# WORK REQUEST:
Return, without pictures, the lines from the start of the data through the one that contains "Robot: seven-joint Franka".

# AVAILABLE DATA:
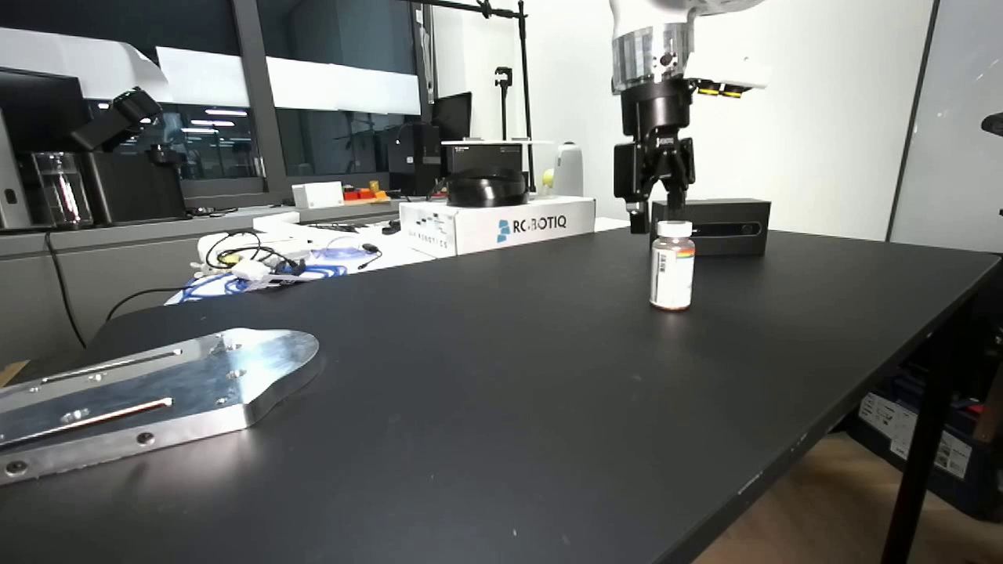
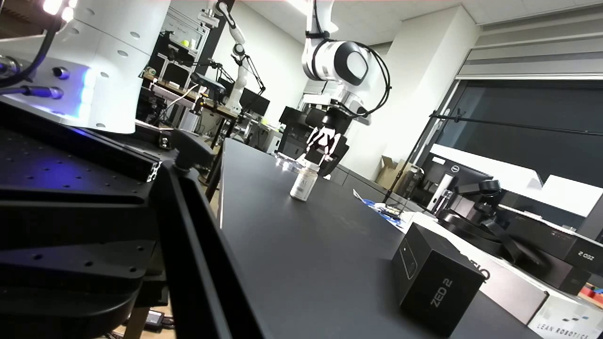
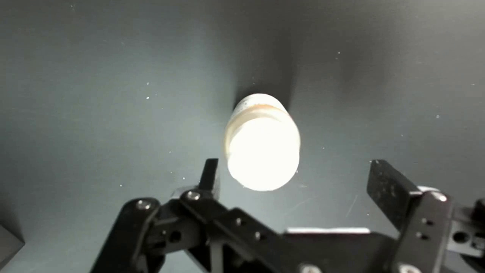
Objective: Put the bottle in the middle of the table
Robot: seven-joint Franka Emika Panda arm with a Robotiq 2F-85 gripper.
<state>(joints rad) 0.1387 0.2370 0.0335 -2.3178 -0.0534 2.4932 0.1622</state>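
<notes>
hand (image 3: 295, 172): spread wide, with its two fingers (image 3: 388, 193) set far apart, and seen close to the top of the bottle (image 1: 672, 270).
white cap (image 3: 263, 155): seen between the fingers in the wrist view, with space shown on both sides.
bottle: stood up straight on the black worktop (image 1: 470, 407), just by the hand, in from the edges.
black box (image 2: 438, 282): set on the worktop, well apart from the bottle.
metal plate (image 1: 227, 384): laid flat on the worktop, well apart from the bottle too.
</notes>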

# TASK RESULT:
Objective: Put the bottle in the middle of the table
Robot: seven-joint Franka Emika Panda arm with a Robotiq 2F-85 gripper.

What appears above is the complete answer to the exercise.